Bessette, who was para-cyclist and Nordic skier Robbi Weldon’s gold medal rider at the 2012 Paralympic Games, has raced CanadaMan/Woman every year, winning the women’s category in 2017 and 2018, losing to Britain’s Caroline Livesey by 10 seconds in 2019 and finished second again last fall, this time ahead of Quebecer Florence Lavoie-Deraspe, when she lost half an hour after getting lost on the run course.

lyne bessette winner canadaman woman 2018
Olympic cyclist Lyne Bessette was the first woman to reach the summit of Mont Mégantic for a second consecutive year, in 2018. (CanadaMan Xtreme Triathlon/Facebook)

“The people behind this event have big hearts,” Bessette said.

She said that for the first two years of CanadaMan/Woman, the event didn’t start at the beach, starting with the swim, but with a walk in the pre-dawn darkness from the site of the downtown where the derailment occurred.

« There was a silent march to remember those people who passed and the horrible thing that happened to the city, » Bessette said. “So the organizers really care about what happened in Mégantic, and they wanted to make a connection [between] their event and what happened. »

A long line of people walk in the dark, a lit church in the background.
In the early years of the CanadaMan/Woman event, participants and spectators gathered before dawn in downtown Lac-Mégantic and walked in silence, crossing the train tracks to reach the beach for the start of the race, tribute to the 47 people who died when a runaway train carrying crude oil derailed and exploded on July 6, 2013. (CanadaMan Xtreme Triathlon/Facebook)
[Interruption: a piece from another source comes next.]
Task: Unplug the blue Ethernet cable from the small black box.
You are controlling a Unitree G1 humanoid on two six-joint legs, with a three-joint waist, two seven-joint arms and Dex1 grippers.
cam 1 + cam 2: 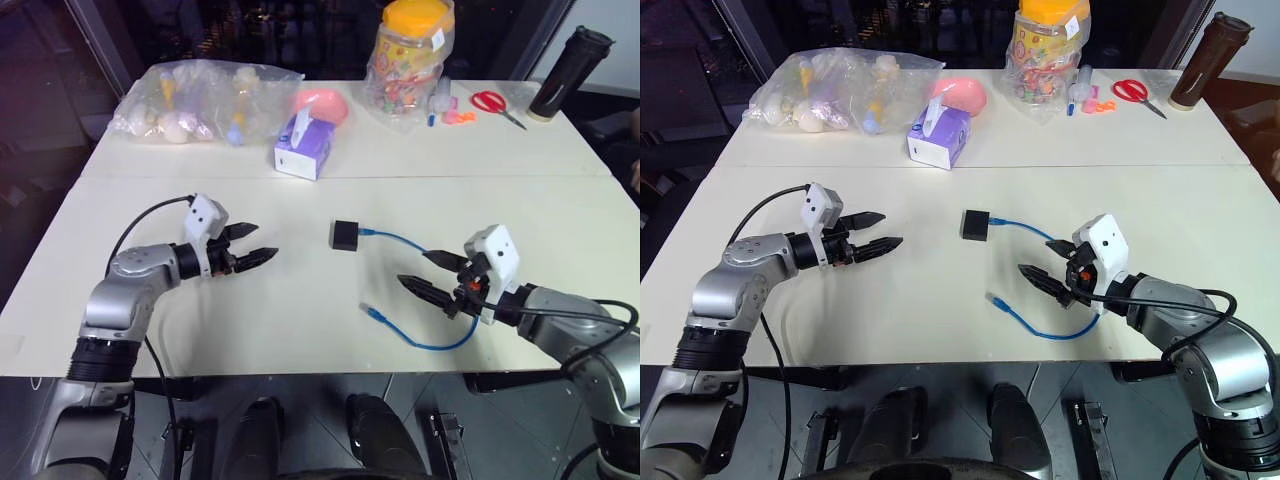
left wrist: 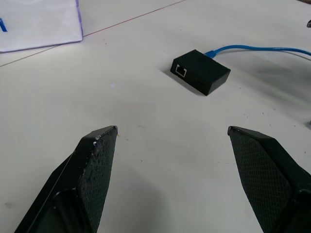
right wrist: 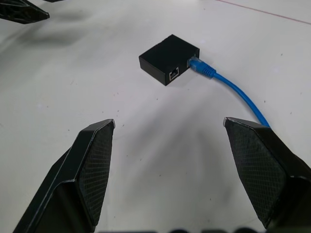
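- Right wrist view: blue Ethernet cable [image 3: 228,85] sits plugged into small black box [image 3: 169,59], mid-table; both grippers, left gripper [image 1: 249,245] and right gripper [image 1: 428,273], gape empty.
- Risk: unbraced, the light box likely drags along when the cable is pulled.

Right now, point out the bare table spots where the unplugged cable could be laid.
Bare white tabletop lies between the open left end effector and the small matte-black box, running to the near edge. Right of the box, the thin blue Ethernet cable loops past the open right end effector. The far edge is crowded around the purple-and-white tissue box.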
There is no silent march planned this year; however, athletes like Menuci and Crivalero say that by starting the swim at 4:30 a.m., in the dark, they will feel the solemnity of the event.

« This swim, before dawn, is very important, » Crivalero said. « It is in memory of those who died in the explosion that took place a few years ago, and it moves us. »

The best of the athletes will arrive at the summit of Mont Mégantic in broad daylight, but the latecomers, having started their race in the lake in the dark, will finish in the dark too, in a place anxious to maintain its status as the darkest place in the south of the Canada, known for its starry skies.

No matter how dark, no matter what time you finish, you’re never alone, Bessette said.

“The organizers are there. The supporters are there. People are there all evening, to say hello when you’re done,” said Bessette, who will be a spectator for the first time this year. « It’s a really well-supported and fun event – even though it’s one of the toughest I’ve ever done. »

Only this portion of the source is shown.